Tac, tac, tac, tac... Est-il possible de leur échapper ? Luttons toujours ! Seule l’angoisse de finir trop court me fait monter les larmes aux yeux. A peine ai-je dépassé la lisière de cette forêt ensorcelée et je n’ai plus que 2 000 mètres à descendre. Où poser en tout cas mon oiseau chéri ? D’avance il est condamné ; l’atterrissage, si nous arrivons jusque-là, sera fatalement mortel pour lui, s’il ne l’est aussi pour moi.

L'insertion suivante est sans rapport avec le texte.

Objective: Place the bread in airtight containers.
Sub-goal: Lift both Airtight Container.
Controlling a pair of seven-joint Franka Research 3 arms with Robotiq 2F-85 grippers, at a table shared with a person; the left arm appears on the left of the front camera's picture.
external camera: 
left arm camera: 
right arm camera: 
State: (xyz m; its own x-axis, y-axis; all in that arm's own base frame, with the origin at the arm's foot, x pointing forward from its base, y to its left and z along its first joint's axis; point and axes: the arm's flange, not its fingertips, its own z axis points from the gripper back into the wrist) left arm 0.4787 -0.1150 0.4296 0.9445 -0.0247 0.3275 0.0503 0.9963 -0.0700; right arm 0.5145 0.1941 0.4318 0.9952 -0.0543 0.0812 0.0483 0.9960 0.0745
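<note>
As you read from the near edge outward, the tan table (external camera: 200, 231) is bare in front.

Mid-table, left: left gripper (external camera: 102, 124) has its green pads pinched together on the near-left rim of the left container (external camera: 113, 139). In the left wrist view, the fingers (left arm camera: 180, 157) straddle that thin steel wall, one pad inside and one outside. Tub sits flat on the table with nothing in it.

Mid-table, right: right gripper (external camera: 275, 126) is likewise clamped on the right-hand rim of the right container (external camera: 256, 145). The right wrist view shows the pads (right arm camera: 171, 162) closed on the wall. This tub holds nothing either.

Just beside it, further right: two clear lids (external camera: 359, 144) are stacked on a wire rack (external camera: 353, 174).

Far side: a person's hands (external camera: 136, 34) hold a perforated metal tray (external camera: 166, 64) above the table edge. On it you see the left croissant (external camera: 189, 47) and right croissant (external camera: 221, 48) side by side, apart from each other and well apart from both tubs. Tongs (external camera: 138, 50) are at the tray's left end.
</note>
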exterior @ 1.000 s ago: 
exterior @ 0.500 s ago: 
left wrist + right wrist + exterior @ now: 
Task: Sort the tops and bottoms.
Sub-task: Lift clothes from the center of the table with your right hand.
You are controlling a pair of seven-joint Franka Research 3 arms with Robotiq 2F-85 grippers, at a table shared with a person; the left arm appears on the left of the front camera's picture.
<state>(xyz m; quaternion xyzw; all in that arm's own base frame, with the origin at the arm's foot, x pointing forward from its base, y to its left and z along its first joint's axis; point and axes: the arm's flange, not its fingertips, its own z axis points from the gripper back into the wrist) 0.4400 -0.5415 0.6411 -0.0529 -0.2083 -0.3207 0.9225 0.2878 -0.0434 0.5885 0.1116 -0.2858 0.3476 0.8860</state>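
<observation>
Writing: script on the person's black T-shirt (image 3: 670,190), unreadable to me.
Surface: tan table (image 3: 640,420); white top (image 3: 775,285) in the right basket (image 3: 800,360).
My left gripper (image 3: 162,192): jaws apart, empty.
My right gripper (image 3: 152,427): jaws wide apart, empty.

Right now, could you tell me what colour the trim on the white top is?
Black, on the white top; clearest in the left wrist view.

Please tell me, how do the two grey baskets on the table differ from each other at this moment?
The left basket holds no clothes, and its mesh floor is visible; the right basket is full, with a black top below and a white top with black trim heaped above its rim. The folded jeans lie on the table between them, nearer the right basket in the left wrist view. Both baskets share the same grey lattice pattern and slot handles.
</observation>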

Combien semble interminable de rester exposé, sans riposte possible, aux salves de tireurs acharnés. D’un mouvement très doux, ininterrompu, je vrille l’avion dont le vol irrégulier déroute la précision des visées. L’excès de danger engendre une extrême insouciance, un sang-froid presque indifférent ; mon cerveau hypertrophié dissèque les moindres sensations de chaque seconde qui passe ; je les écrirais sur le block-notes à droite sans la nécessité de tenir la direction.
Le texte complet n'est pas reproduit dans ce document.